# Lee dies...contadicting and confusing?



## hawcer (Feb 22, 2008)

I was looking into getting more die sets.I was thinking of getting the Lee Carbide 3 die pistol set for 40sw.... 
...Lee claims in their carbide 3-die set,you don't need the extra factory taper crimping die because their seating die has a "modified" taper crimp along with the roll crimp(roll crimp not used for ACP).

Then ,lee claims in there 4 die deluxe set,that you need the extra factory taper crimping die,for a better taper crimp ,that allows the reloader to get a better chamber fit in ACP rounds...

Sooooo,what sets should I be looking at?The 3 die set,to produce a "good enough to shoot" round or the 4-die set ,for a better chamber fit and potentially more accurate round....

Common sense would tell me that the 4-die set is the better choice....but for all I know the 3-die set might produce the same results.I have nothing to compare the difference in crimps...but the 3-die set I have for 9mm seems to be working ok....but if better is better....

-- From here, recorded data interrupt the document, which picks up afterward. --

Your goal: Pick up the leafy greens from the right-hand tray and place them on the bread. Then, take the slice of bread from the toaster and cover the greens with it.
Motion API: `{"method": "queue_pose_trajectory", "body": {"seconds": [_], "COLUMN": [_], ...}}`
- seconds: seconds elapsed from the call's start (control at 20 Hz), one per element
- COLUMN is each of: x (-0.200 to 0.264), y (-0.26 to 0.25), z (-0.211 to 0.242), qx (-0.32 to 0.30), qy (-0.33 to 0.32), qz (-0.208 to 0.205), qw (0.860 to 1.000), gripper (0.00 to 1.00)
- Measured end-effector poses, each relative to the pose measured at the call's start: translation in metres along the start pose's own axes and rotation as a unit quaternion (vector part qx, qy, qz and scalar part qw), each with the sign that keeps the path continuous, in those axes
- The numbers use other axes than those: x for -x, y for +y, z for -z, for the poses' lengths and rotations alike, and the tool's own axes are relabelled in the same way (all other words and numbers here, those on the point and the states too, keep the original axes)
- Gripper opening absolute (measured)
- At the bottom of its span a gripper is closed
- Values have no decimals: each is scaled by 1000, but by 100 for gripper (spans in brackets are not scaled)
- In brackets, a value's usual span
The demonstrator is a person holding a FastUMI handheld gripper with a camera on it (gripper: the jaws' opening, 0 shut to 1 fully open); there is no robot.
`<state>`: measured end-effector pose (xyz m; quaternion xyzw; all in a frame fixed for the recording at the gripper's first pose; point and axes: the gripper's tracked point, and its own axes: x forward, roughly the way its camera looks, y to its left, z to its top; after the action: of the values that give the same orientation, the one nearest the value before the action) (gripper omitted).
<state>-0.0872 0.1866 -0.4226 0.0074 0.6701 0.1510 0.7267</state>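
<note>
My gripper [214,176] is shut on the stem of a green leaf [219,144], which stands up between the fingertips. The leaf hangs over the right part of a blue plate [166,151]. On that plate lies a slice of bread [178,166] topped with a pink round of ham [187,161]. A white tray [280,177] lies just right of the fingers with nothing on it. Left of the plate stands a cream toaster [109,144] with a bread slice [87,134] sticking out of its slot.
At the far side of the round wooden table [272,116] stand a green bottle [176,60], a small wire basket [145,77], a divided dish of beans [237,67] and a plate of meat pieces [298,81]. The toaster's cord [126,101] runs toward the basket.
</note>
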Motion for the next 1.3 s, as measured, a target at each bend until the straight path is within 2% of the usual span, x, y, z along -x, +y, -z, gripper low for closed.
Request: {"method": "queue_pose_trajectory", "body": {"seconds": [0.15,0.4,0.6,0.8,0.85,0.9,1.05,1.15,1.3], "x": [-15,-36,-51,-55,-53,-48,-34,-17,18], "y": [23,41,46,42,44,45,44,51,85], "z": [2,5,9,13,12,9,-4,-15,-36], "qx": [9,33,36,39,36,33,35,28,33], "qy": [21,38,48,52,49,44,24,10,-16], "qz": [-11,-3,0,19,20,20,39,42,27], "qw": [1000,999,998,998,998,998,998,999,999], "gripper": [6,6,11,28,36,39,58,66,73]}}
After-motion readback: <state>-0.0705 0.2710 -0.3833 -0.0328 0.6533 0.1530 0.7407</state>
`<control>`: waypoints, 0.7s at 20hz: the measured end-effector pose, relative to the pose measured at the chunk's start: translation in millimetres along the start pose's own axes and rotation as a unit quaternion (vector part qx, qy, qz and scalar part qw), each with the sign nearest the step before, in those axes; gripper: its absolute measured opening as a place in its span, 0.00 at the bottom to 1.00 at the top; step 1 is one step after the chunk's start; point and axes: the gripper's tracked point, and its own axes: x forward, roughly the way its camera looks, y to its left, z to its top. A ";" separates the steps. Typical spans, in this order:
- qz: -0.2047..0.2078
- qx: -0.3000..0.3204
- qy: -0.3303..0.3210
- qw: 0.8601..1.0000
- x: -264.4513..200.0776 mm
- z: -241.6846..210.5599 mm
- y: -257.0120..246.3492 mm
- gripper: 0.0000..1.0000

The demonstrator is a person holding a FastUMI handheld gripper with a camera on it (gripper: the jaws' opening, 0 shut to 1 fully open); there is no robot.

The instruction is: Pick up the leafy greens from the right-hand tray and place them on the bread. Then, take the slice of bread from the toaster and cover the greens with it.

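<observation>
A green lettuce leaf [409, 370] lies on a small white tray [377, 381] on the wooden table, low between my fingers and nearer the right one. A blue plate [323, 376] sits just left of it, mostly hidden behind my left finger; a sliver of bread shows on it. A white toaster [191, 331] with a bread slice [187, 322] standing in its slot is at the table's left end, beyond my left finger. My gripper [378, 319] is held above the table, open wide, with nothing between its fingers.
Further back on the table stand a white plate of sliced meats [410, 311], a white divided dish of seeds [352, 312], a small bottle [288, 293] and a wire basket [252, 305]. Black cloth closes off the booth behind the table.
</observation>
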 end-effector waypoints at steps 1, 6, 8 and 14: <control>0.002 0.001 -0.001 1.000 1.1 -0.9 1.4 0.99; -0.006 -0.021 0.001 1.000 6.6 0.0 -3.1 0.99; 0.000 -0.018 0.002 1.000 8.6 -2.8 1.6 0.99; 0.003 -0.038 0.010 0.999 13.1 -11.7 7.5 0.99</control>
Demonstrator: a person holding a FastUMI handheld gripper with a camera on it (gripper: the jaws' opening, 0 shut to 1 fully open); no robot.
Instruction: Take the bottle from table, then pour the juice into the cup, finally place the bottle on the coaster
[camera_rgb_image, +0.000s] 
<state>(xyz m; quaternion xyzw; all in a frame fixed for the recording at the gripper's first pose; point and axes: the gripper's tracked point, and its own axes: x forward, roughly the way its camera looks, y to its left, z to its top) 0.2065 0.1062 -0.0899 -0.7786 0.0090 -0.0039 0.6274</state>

Thanks for any input you can add on this....


----------



## Baldy (Jun 21, 2006)

IMHO the bullet set die should be separate of the crimpimg die. I had a Pro 1000 and you just can't get the setting perfect because as you are setting the bullet the crimping starts. I would separate the two and that way you can get a tighter crimp if needed without changing the bullet OAL. Good luck.:smt1099


----------



## benzuncle (Aug 29, 2007)

I use the 4-die set in 45ACP. Lee does not make a 4-die set for .380, so I bought the factory crimp die to get me there. I hope this helps.


----------



## 69Roadrunner (Nov 17, 2007)

Do what Baldy says. I don't use the crimp function on my RCBS seater/crimp die. I adjust the seater/crimp die to seat the bullet to the correct depth. Then I use a separate taper crimp die. The taper crimp insures several things. First, it will insure that your cartridge headspaces correctly - critical on .45 ACP and 9mm rounds. Second, it will actually increase the life of your case as you won't work the case mouth as much. And third, you'll have less case trimming to do as taper crimped cases tend not lengthen as much as a roll crimped case.


----------



## hawcer (Feb 22, 2008)

Thanks for the info guy's...that's what I needed to know.USE THE 4 DIE SET!
Keep the crimping a separate function from the seating.:smt023


----------



## gmaske (Jan 7, 2008)

hawcer said:


> Thanks for the info guy's...that's what I needed to know.USE THE 4 DIE SET!
> Keep the crimping a separate function from the seating.:smt023


I does make a whole lot of sense! I like my three station progressive press but knowing what I know now I'd buy a four station.


----------



## benzuncle (Aug 29, 2007)

When I bought the .380 3-Die setup, I purchased a 4-hole turret so I could add that Factory Crimp Die. Now, changing out the turret from 1 caliber to the other is a 2 or 3 minute job, and that is mostly screwing the powder dump from one turret to the other.


----------